Go to the pine if you want to learn about the pine, or to the bamboo if you want to learn about the bamboo. And in doing so, you must leave your subjective preoccupation with yourself. Otherwise you impose yourself on the object and do not learn. Your poetry issues of its own accord when you and the object have become one — when you have plunged deep enough into the object to see something like a hidden glimmering there. However well phrased your poetry may be, if your feeling is not natural — if the object and yourself are separate — then your poetry is not true poetry but merely your subjective counterfeit.

I wonder if Husserl had read Basho or know of this quote. I wonder would he have agreed with it, would he have thought that what Basho is describing is that of the phenomenological project.

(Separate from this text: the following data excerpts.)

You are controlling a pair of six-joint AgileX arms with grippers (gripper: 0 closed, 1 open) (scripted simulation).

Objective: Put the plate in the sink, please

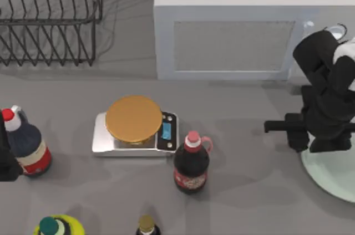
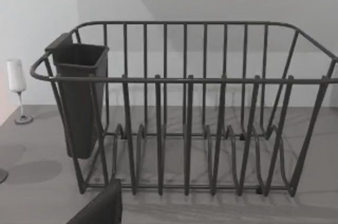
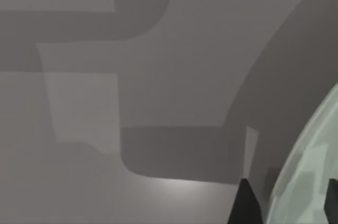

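Mint-green glossy round plate (image 1: 333, 177), top view: at table's right edge, cut off, partly under right gripper (image 1: 324, 147).
Bottle labels, top view: red, writing unreadable.
Left arm (image 1: 6, 154), top view: parked at left edge.
Left wrist view: dark wire dish rack (image 2: 185, 108).
Right wrist view: plate (image 3: 311, 176) rim between dark fingertips (image 3: 244, 205); grip state — cannot tell.

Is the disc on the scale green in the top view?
No. The disc on the scale is orange-brown; the pale green thing is the plate under the right gripper.
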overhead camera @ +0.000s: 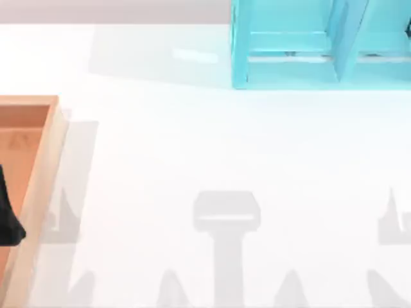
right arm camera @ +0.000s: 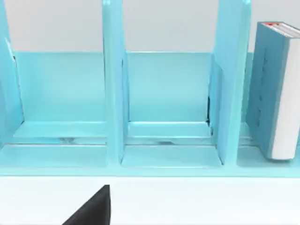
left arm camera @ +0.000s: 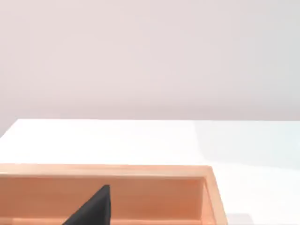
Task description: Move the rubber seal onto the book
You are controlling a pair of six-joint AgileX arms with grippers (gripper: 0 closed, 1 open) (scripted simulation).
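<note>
The book (right arm camera: 276, 89), teal-blue with white page edges and a red mark at its upper end, stands upright in a compartment of the light-blue shelf unit (right arm camera: 164, 93), as the right wrist view shows. A dark part of my right gripper (right arm camera: 93, 208) juts over the white table in front of that shelf. My left gripper (overhead camera: 9, 212) hangs over the wooden tray (overhead camera: 45, 167) at the table's left edge, and a dark piece of the left gripper (left arm camera: 93, 208) sits above the tray's inside. The rubber seal is out of view.
The shelf unit (overhead camera: 321, 45) stands at the back right of the white table (overhead camera: 212, 147), with upright dividers between its compartments. The wooden tray (left arm camera: 140, 171) has raised walls. Arm shadows fall along the table's front.
</note>
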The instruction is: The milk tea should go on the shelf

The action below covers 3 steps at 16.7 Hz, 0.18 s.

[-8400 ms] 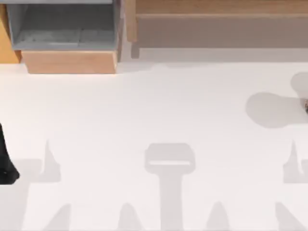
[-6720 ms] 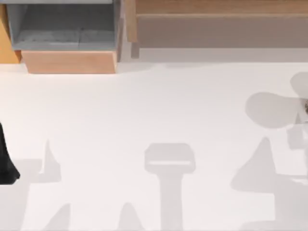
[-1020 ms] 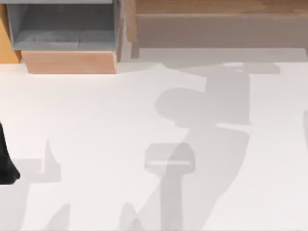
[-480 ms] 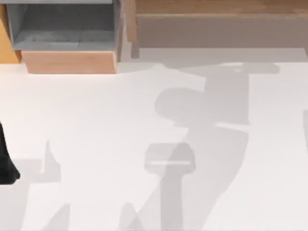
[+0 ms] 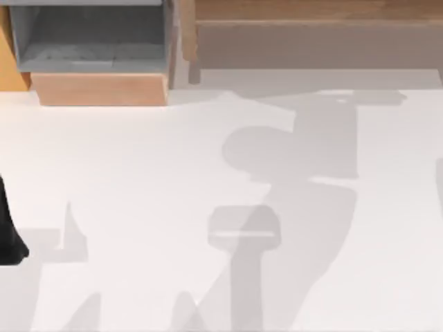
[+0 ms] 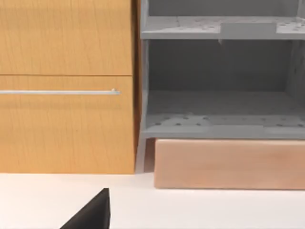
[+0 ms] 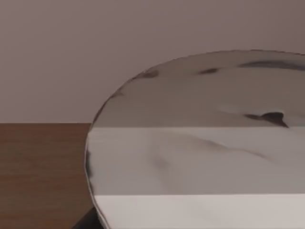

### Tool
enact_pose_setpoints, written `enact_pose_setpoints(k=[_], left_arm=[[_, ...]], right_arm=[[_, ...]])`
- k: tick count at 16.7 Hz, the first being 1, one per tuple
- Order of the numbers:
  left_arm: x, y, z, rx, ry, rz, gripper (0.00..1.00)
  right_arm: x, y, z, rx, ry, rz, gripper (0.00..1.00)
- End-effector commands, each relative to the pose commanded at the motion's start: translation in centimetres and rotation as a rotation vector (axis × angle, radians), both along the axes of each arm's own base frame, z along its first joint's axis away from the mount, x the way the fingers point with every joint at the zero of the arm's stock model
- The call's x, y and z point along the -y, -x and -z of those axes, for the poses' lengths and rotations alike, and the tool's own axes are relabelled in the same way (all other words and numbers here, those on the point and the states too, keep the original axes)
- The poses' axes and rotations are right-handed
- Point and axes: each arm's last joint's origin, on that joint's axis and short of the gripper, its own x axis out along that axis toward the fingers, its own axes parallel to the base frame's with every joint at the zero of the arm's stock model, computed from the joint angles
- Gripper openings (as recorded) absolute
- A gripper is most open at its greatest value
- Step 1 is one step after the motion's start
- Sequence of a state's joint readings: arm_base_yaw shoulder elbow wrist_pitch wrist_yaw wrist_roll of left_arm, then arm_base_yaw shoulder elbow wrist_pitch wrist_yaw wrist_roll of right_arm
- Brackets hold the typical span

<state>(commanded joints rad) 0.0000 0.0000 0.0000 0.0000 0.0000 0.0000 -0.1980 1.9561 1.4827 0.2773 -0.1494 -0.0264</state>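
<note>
Milk tea [image 7: 200,143] close before the right hand's camera

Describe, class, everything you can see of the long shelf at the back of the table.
The shelf runs along the table's far edge, from beside the smaller grey-lined box to the top view's right edge. It looks like light wood: a pale top board with visible grain, a grey-brown recess below it, and an upright side panel at its left end. It stands square on the white table. Nothing is seen resting on it.
</note>
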Motion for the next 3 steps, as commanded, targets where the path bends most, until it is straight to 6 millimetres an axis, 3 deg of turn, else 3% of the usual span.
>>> enact_pose_setpoints(k=[3], left_arm=[[0.00, 0.00, 0.00, 0.000, 0.000, 0.000, 1.00]], right_arm=[[0.00, 0.00, 0.00, 0.000, 0.000, 0.000, 1.00]])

This being one with the object of perception had fascinated me in my early days. But as I grow older I have accepted that we will be forever separate from the object in question.

And there is absolutely nothing wrong with this. That we can imagine to be one with the object is an important aspect of being human. But to remain in the illusion of oneness would be a counterfeit of sorts as well.

In my opinion, it is important to return to reality after insight, if you choose to call it that.

Philosophical realism

An object exists independent of our perception or conception of it. Michael Dummett is against this stance and calls it “colourless reductionism”.

Interestingly it is, in my opinion, precisely that reality is “colourless” that our minds colour it. It is the necessary part of our being conscious of our reality. And again, it is precisely because we erroneously supplement to the reality with minds that perhaps we need to reduce (remove) what was added to it.

The soul

On the soul. – today, the soul has lost its presence. Even if we are to accept it in some form it is as a metaphor or as a construct to further give us a purpose or meaning. We are undoubtedly purpose-seeking, meaning-making entities. And that is our characteristic. Our imagination is our greatest gift and our ultimate curse.

The mind

On the mind. – There is no metaphysics, that is, there is no mind. It “exists” insofar as a concept and as a process. It has no physical existence that can be found other than physical procedural evidence.

Space is an object

Just as light behaves like a wave and a particle, space “behaves” like an object. A position cannot be occupied by both space and an object, two objects, or two spaces at the same time. We infer space from objects. We cannot directly observe space. We can only ever infer its behaviour from things (objects).

What is a thought?

In this Radiolab podcast about Einstein’s brain is an interview with a neurologist named Sebastian Song (spelling?). He says forget about relativity we cannot even explain what a thought is. We can point to where a thought occurs in the brain but we cannot say how a thought is made there.

If a thought is a thing then something should remain and dissipate at death. But nothing “dissipates”. Only the process called thinking and life ends. The body remains without the process of thought, that is, when thinking ends we are no longer alive.